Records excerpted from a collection
*** Begin section ***

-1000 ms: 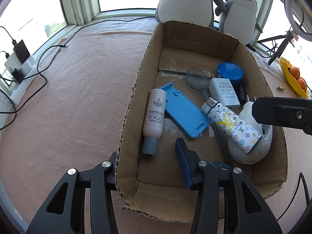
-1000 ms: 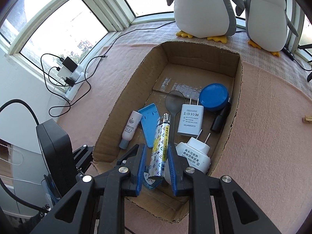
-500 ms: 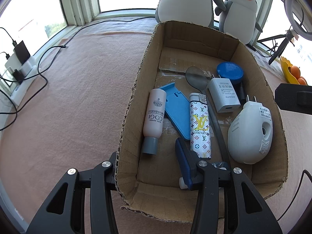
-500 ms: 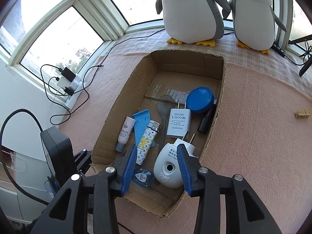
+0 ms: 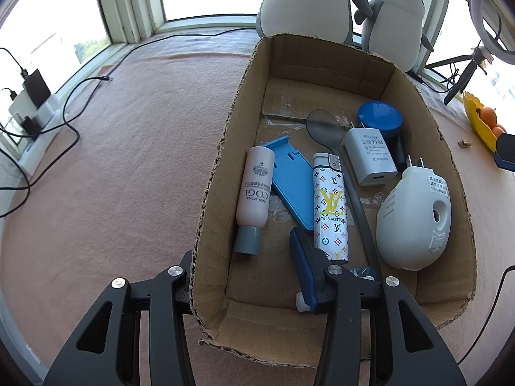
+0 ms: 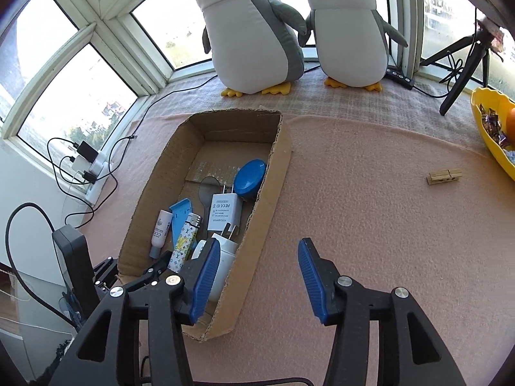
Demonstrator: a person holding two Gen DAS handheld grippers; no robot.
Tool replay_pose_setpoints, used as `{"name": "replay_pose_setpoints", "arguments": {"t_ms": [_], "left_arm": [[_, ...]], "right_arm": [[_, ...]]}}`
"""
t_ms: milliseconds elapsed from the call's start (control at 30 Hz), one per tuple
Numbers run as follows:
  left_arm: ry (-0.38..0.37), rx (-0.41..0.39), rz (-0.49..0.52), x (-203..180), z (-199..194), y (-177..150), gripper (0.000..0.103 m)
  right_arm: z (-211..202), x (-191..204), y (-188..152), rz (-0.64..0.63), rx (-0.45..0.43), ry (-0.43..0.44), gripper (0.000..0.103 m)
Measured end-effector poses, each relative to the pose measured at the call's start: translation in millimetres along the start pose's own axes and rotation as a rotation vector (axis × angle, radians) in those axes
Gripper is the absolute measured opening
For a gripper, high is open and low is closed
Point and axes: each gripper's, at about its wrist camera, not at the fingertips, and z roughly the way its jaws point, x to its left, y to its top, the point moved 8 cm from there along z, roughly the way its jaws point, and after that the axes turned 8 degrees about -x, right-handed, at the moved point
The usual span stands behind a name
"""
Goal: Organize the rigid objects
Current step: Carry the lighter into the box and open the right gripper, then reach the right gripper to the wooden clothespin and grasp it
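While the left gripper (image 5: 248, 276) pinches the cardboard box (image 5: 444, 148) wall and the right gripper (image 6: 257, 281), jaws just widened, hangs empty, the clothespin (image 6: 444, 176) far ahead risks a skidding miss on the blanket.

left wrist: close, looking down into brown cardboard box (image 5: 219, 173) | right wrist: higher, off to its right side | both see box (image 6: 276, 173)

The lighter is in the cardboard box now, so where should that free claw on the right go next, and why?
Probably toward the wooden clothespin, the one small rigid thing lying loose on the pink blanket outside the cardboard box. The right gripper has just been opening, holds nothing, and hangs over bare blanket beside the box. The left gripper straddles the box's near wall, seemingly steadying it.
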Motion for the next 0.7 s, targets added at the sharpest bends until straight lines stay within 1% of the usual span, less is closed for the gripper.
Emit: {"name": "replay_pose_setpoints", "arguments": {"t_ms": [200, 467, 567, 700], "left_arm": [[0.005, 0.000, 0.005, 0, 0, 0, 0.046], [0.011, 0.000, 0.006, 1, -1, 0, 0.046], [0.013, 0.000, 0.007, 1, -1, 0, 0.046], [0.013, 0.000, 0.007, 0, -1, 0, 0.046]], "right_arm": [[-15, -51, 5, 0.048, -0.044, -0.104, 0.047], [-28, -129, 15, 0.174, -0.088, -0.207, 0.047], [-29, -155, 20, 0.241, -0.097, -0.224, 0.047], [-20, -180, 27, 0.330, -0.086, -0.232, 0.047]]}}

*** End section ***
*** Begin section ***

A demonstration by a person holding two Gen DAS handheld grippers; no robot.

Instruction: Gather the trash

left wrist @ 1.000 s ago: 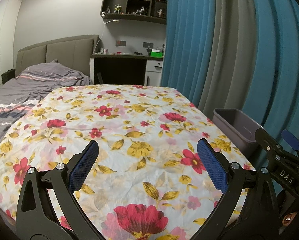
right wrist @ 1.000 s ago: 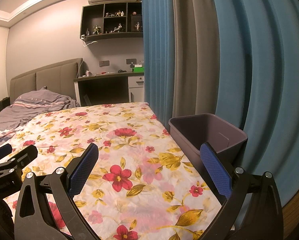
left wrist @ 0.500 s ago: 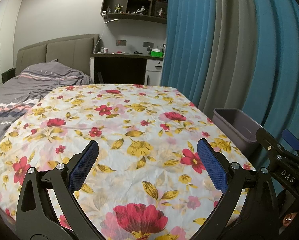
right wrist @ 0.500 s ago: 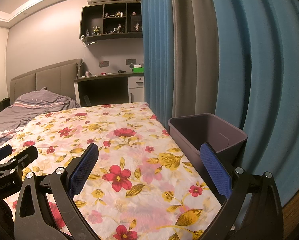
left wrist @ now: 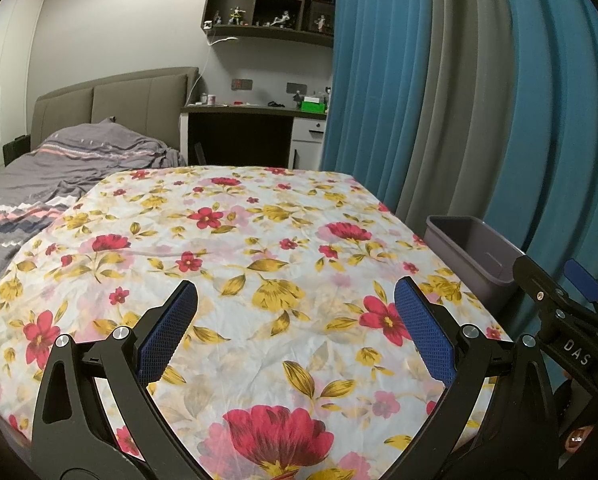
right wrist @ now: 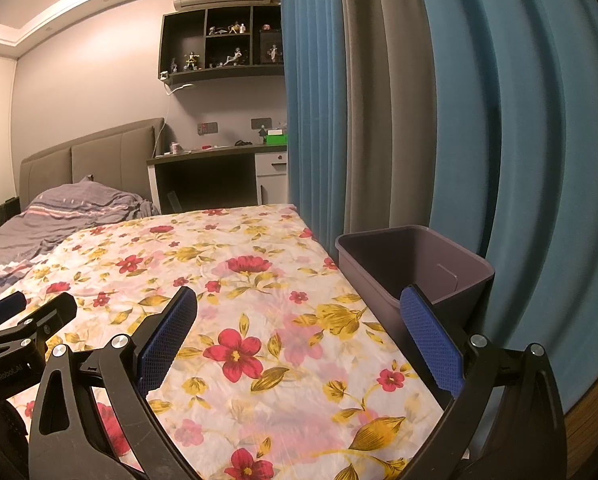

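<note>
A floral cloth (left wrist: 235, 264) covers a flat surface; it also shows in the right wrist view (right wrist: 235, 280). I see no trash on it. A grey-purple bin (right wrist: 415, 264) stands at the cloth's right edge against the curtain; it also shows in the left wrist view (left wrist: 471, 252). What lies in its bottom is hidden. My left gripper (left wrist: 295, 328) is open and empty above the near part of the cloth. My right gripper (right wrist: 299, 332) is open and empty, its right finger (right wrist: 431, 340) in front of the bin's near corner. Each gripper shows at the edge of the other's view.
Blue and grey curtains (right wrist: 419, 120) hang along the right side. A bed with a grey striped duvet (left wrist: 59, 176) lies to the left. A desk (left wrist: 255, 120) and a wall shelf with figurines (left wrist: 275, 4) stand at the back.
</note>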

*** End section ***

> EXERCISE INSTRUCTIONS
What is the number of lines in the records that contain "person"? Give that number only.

> THE COMPLETED TASK
2